According to OIG, one purpose of the Anti-Kickback Statute is to protect patients from inappropriate medical referrals or recommendations by health care professionals who may be unduly influenced by financial incentives. Specifically, the Anti-Kickback Statute makes it a criminal offense to knowingly and willfully offer, pay, solicit, or receive any remuneration to induce, or in return for, referrals of items or services reimbursable by a federal health care program including Medicare and Medicaid. When remuneration is paid purposefully to induce or reward referrals of items or services payable by Medicare or Medicaid, the Anti-Kickback Statute is violated. By its terms, the statute ascribes criminal liability to parties on both sides of an impermissible “kickback” transaction. Violation of the statute constitutes a felony punishable by a maximum fine of $25,000, imprisonment up to 5 years, or both. Conviction may also lead to exclusion from federal health care programs.

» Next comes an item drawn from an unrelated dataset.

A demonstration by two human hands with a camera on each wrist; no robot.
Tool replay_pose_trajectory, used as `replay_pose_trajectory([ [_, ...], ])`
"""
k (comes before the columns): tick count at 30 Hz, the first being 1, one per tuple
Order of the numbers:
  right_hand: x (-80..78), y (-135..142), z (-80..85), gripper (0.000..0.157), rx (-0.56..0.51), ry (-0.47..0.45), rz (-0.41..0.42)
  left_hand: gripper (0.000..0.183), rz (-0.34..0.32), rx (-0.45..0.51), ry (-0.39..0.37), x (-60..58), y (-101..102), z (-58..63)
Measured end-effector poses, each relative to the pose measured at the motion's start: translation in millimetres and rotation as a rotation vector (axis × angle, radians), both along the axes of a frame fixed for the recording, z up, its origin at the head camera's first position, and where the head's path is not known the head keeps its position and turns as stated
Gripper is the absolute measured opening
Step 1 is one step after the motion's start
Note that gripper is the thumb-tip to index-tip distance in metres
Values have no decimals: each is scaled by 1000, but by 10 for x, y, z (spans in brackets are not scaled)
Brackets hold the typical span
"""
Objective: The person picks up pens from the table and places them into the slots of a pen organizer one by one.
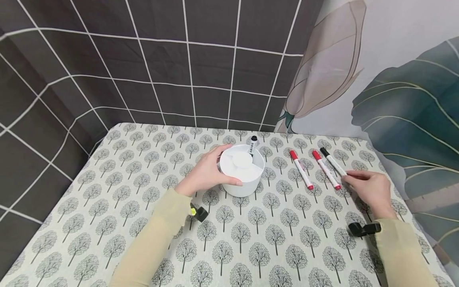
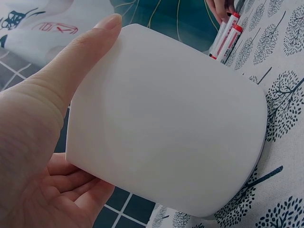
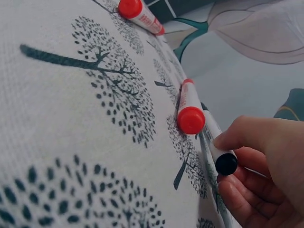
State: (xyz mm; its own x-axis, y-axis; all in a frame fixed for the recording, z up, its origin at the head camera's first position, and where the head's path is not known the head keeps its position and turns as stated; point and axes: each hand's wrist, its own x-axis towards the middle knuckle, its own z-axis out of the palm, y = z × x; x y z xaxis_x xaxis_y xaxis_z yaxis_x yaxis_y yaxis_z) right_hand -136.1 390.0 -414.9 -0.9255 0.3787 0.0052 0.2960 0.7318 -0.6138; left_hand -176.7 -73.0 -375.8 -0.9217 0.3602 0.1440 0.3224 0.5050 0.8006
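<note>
My left hand (image 1: 211,169) grips the rim of a round white pen holder (image 1: 242,187), thumb on the near side and fingers round the far left. In the left wrist view the smooth wall of the holder (image 2: 166,118) fills the middle. One black-capped marker (image 1: 252,145) stands upright in a compartment of it. Off to the right, my right hand (image 1: 371,191) pinches the near end of a black marker (image 1: 333,161) between thumb and fingers. The black end of that marker (image 3: 226,164) pokes out beside the thumb in the right wrist view.
Two red markers lie side by side between the holder and my right hand, the left one (image 1: 301,169) and the right one (image 1: 326,169). A tree-print cloth (image 1: 258,239) covers the table. Behind it hang a dark grid curtain (image 1: 211,63) and a flowered one (image 1: 412,95).
</note>
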Motion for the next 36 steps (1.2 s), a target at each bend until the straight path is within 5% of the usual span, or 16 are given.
replay_pose_trajectory([
  [13, 6, -12, 180, 51, -17, 53, -53, 114, -1, 2, 0, -7, -2, 2],
  [36, 40, -425, 632, 40, -163, 206, 13, 115, 12, -24, -3, -7, -1, -8],
])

OIG may also initiate administrative proceedings to exclude persons from the federal health care programs or to impose civil money penalties for fraud, kickbacks, and other prohibited activities under sections 1128(b)(7) and 1128A(a)(7) of the Act.
Arrangements between referring physicians and MDTCs are currently subject to substantial scrutiny by the OIG. In fact, the OIG has repeatedly advised that, in arrangements where payments to referring physicians are not commensurate with fair market value, there is an inference that it is unlawfully offered to induce the referral of patients. Recent criminal indictments and civil False Claims Act settlements issued by the United States Attorneys in the federal districts in New York (in concert with Department of Justice agencies) should serve as a reminder to all health care providers that these regulations should never be taken lightly.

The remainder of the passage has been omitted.